И повсюду на площади — возле кафе Каре или кафе Беладу, где собираются мужчины, кооперативной лавки, где собираются женщины, — можно увидеть одинаковое выражение лиц, услышать одни и те же слова.
— Стыд-то какой, мадам… Выходит, у нас и защиты никакой нету… Насос, говорите? Спринцовка это, а не насос… Бертран-то Бертраном, да только что он может сделать?
Подобные высказывания возобладали над мнением кумушек, обычно отличавшихся более острым языком.

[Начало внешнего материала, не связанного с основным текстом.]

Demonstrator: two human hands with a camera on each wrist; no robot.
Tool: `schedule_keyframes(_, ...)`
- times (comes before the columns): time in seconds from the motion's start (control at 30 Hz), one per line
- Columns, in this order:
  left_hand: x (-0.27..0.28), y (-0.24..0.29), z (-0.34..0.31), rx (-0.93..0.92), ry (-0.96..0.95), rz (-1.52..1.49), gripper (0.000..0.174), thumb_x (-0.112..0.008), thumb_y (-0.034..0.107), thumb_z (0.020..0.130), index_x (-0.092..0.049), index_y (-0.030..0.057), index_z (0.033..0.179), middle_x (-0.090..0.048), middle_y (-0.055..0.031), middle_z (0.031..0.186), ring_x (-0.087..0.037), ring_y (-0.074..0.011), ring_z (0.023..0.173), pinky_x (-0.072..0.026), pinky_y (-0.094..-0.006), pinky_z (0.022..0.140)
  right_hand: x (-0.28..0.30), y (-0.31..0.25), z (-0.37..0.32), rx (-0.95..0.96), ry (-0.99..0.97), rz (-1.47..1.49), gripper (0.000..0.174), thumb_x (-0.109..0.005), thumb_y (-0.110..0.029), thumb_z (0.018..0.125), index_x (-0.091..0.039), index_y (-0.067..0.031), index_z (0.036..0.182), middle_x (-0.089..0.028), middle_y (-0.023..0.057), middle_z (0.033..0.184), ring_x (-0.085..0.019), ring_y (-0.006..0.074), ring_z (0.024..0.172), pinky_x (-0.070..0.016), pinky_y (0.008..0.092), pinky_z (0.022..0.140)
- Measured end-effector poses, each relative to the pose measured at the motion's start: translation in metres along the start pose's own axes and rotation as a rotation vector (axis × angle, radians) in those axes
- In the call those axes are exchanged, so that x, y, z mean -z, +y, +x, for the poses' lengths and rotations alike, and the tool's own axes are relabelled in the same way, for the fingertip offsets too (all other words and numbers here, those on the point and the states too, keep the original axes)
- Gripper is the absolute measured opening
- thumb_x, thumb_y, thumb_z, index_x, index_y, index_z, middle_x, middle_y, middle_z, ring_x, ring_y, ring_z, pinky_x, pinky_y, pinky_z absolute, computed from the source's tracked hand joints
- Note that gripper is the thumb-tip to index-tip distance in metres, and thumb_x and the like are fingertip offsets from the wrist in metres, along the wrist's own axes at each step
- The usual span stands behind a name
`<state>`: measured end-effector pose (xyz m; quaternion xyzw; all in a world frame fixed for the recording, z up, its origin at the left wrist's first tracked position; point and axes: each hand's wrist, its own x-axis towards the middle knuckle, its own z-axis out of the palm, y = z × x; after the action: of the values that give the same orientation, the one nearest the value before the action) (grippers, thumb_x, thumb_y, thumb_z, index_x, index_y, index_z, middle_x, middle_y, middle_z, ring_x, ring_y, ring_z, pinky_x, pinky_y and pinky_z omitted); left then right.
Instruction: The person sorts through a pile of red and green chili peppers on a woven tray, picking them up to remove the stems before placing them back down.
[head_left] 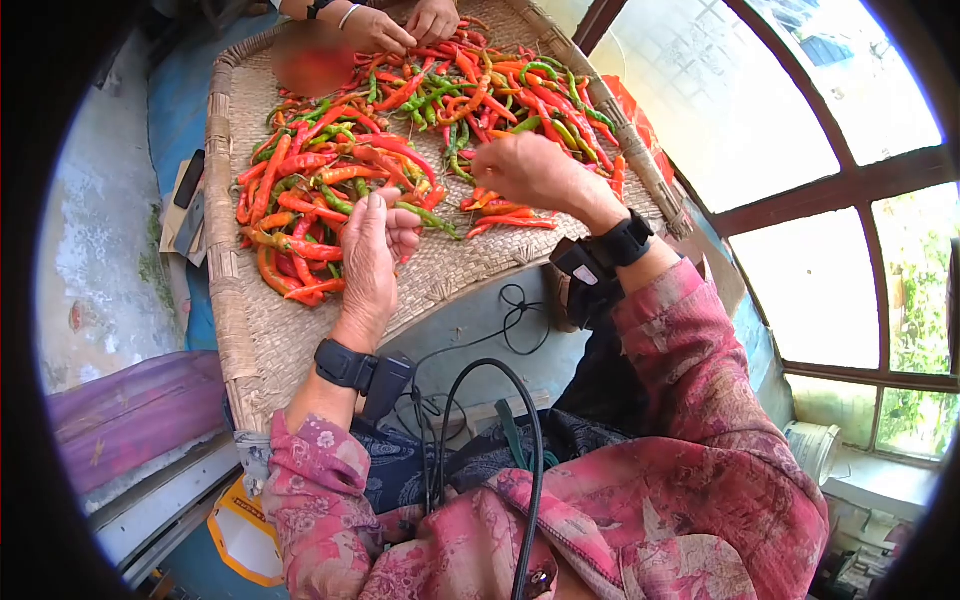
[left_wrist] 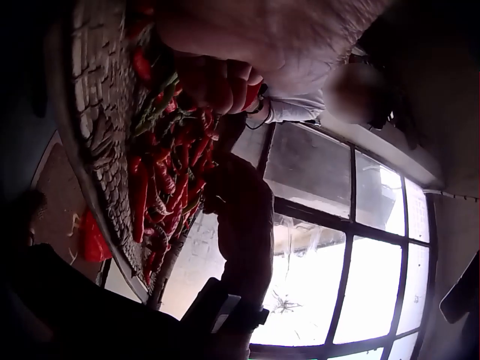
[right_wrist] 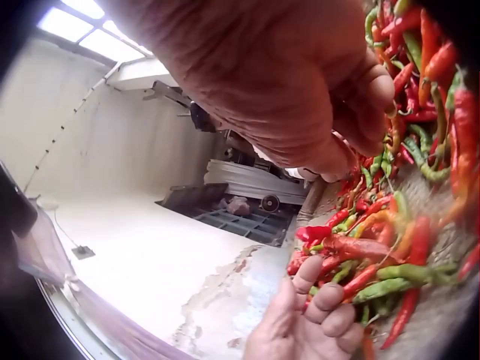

В углу, всегда занимаемом «булавками», то есть фермершами, торгующими с лотков или прямо из корзины, уже не удавалось задержать покупательниц. Старинную песню на два голоса, которую надо орать во все горло, чтобы тебя услышали, пели шепотом, ее и в двух шагах не было слышно. Я едва различала: «Свеколка, свеколка!.. Артишок, артишочек!.. Целая дюжина почти задаром!.. Такое нынче время, красоточка моя: яйцо дорожает, кура дешевеет…» Мария-с-Бойни (в наших краях фермершу знают чаще всего по названию фермы), самая голосистая — за три версты слышно, — молчала вмертвую и задумавшись или со страху резала кусками, словно торт, здоровенную мясистую тыкву с косточками, повисавшими на тягучих волокнах. А в трех шагах от нее Мадлена, кухарка из замка, зажав индюка под мышкой, покачивала головой с забранными в пучок волосами, стоя против служанки кюре, польки, фамилию которой никто не мог произнести, а потому все звали ее просто Варшава (что вполне сходило за имя, не многим более странное, чем у предыдущей служанки, которую звали Октава).